ΔH° = -67.9 kJ
ΔS° = 536.7 J/K = 0.5367 kJ/K
ΔG° = -227.8 kJ
The spontaneity of this reaction dependent on T .
Given ,
Temperature = 25.0 °C=298K
ΔH°f(glucose) = - 1274.5 kJ/ mol
ΔH°f(C2H5OH) = -277.7 kJ/mol
ΔH°f(CO2) = -393.5 kJ/mol
S°(glucose) = 212.1 J/ K)
S°(C2H5OH) = 160.7 J/K
S°(CO2) = 213.7 J/K
The given equation is ,
C6H12O6(s) → 2 C2H5OH(l) + 2 CO2(g)
As we know ,
ΔH°= ΔH°(product ) - ΔH°(reactant )
ΔH° = 2*ΔH°f(C2H5OH) + 2ΔH°f(CO2) - ΔH°f(glucose)
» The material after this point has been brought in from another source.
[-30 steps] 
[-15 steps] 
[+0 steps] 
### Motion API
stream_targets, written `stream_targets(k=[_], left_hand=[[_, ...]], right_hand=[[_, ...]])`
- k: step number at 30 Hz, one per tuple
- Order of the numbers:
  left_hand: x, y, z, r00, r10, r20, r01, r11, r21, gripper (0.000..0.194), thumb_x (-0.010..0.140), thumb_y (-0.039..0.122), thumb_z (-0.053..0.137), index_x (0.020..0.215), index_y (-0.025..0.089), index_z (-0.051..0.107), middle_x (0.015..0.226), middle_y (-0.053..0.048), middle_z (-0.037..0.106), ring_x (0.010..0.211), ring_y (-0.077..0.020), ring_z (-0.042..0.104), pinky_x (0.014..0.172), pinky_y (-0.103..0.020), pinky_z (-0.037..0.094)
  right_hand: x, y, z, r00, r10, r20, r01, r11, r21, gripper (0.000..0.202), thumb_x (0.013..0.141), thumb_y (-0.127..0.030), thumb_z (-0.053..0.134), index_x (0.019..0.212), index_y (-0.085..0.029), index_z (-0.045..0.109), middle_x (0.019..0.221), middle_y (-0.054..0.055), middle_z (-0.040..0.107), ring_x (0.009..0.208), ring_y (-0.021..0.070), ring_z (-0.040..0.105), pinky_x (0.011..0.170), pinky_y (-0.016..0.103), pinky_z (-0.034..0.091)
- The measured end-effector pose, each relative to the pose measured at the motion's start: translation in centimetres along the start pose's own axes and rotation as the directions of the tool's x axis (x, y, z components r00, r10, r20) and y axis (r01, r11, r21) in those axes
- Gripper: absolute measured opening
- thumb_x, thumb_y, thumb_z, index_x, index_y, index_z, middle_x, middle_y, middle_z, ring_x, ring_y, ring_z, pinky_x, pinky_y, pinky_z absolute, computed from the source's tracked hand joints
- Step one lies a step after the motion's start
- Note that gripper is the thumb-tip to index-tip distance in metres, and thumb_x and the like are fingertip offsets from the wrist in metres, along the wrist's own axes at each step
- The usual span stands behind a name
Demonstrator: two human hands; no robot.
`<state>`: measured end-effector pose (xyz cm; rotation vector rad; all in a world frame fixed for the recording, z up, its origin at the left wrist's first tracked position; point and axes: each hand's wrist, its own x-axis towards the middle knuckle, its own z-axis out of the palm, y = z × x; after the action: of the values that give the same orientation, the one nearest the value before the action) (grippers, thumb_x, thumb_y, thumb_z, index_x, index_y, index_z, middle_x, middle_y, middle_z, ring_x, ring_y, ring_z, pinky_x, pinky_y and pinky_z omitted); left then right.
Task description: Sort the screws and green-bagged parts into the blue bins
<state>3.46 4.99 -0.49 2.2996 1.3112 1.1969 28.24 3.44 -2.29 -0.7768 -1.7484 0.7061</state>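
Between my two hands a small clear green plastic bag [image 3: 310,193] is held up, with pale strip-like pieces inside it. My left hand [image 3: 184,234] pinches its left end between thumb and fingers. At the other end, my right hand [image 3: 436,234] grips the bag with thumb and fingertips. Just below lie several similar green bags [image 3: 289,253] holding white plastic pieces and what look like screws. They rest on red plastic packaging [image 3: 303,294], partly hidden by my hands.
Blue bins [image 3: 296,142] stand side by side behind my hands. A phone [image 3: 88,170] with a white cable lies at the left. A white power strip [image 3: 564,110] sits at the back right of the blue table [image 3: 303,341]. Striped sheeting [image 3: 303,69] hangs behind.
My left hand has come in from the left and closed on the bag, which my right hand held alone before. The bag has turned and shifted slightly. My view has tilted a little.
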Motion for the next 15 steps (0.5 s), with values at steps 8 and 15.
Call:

ΔH° = 2*(-277.7 kJ) + 2*(-393.5 kJ) - (-1274.5 kJ)
ΔH° = -555.4 kJ + (-787 kJ) +1274.5 kJ)
ΔH° = -67.9 kj
As we know ,
ΔS°=ΔS°(product ) - ΔS°(reactant )
ΔS° = 2*S°(C2H5OH) + 2*S°(CO2) - S°(glucose)
ΔS° = 2*(160.7 J/K) + 2(213.7 J/K) - 212.1 J/K
ΔS° = 321.4 + 427.4 J/K - 212.1 J/K
ΔS° = 536.7 J/K = 0.5367 kJ/K
As we know ,
ΔG° =ΔH° - T×ΔS°
ΔG° = -67.9 kJ - 298K * 0.5367 kJ/K
ΔG° = -227.8 kJ
Since ΔS° is positive and ΔH° is negative, ΔG° will be negative.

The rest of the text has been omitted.